John Mario: Sì non è un album “negativo”, è piuttosto un pretesto per allontanare da me la negatività accumulata nel tempo. Tante cose qui in Italia non vanno per il verso giusto e personalmente non sono riuscito a dare alla mia vita la direzione che avrei voluto. Avevo bisogno di cantarlo per accettarlo, mettere un punto, andare a capo e ricominciare a lavorare sodo per meritarmi una possibilità di cambiamento.
I.G.: Hai scritto il tema del film “Goodbye Mr Zeus”, puoi parlarci di questa esperienza?
John Mario: Quella della colonna sonora di “Goodbye Mr Zeus” è stata una delle cose più belle che mi sono successe, soprattutto perché è capitata per caso. Un musicista di Verona (Bob Meanza) – all’epoca studiava a Bologna -, mi disse che il regista Carlo Sarti stava cercando delle canzoni per il suo nuovo film, mandai allora gli mp3 di alcune canzoni che piacquero e vennero inserite nella pellicola. Vederlo al cinema è stato straniante ed emozionante al tempo stesso.
I.G.: In un momento così difficile per l’editoria musicale, potresti raccontarci della scelta di aprire la Cabezon Records?

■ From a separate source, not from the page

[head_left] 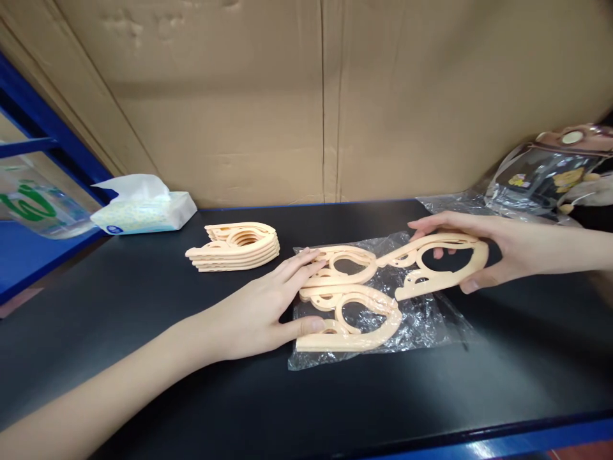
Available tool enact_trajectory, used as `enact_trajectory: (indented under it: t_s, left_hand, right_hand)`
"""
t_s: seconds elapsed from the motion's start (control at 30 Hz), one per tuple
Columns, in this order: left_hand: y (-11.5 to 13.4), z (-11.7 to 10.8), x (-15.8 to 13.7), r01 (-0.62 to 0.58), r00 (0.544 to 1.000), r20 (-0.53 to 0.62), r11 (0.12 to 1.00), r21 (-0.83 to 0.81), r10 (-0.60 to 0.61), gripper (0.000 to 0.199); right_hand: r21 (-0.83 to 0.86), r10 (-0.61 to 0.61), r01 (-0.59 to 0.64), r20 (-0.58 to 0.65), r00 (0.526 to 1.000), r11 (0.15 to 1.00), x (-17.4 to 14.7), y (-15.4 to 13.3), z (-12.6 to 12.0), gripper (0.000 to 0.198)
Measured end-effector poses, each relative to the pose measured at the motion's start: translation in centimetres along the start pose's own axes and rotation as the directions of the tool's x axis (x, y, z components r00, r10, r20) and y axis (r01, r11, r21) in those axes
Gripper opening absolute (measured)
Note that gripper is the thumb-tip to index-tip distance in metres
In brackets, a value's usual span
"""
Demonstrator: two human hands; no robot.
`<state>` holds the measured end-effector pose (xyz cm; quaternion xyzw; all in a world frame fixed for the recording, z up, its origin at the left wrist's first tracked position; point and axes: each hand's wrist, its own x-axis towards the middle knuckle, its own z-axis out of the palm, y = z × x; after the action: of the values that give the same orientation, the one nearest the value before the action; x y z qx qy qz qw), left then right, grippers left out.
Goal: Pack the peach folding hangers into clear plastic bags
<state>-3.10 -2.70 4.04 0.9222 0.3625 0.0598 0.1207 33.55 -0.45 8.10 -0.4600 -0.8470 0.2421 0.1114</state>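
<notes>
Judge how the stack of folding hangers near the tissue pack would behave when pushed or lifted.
The hanger stack may slide apart when pushed, as no band or wrap shows around its layers. It probably won't roll, since the pieces lie flat. Each is likely fairly stiff: the matching hanger in the right hand shows no visible sagging.

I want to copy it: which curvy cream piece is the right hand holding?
The rightmost cream piece, gripped near its rounded end by the right hand. The other pieces lie partly under the left hand or in the stack further left.
</notes>
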Motion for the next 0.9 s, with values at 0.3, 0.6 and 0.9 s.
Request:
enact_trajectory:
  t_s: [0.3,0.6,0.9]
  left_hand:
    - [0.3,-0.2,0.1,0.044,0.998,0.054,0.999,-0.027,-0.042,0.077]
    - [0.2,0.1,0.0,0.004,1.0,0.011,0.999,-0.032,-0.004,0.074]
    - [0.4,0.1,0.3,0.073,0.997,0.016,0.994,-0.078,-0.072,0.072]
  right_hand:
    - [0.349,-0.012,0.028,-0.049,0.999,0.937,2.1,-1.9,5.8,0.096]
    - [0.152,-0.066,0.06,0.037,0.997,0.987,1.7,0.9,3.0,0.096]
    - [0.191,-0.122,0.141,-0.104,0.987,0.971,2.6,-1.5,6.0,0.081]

John Mario: Il motivo è molto semplice: amo la musica in tutte le sue sfaccettature. Mi affascinano allo stesso modo la purezza dell’espressione artistica e i meccanismi che regolano il music biz. Sono curioso e voglio capire come funzionano le cose in questo mondo, credo che solo così si possa portare avanti un percorso artistico con serenità. I risultati per ora non sono incoraggianti ma in un momento storico come questo non posso pretendere chissà cosa anche perché parto da zero, nessuno mi ha insegnato nulla; vado avanti a tentativi, sbaglio e imparo. Mi sto mettendo in gioco e di questo sono orgoglioso.
I.G.: Domanda d’obbligo: ci spieghi l’origine del tuo pseudonimo?
John Mario: È un nickname nato per gioco, in quegli anni (fine anni Novanta) leggevo nomi di band e cantautori ultra ricercati così ho ben pensato di sceglierne uno idiota: John come John Rambo e Mario come Mario Cobretti (il nome e cognome). A parte l’ammirazione per Sly durante l’infanzia e la prima adolescenza, a vent’anni con addosso degli occhiali a goccia (e ovviamente a specchio) avevo a tutti gli effetti un’aria da Stallone. Purtroppo ora non è più così… maledizione!
I.G.: Progetti futuri?
John Mario: Continuare a coltivare questa passione chiamata musica, con serietà e ambizione senza però pretendere di più di quello che può dare.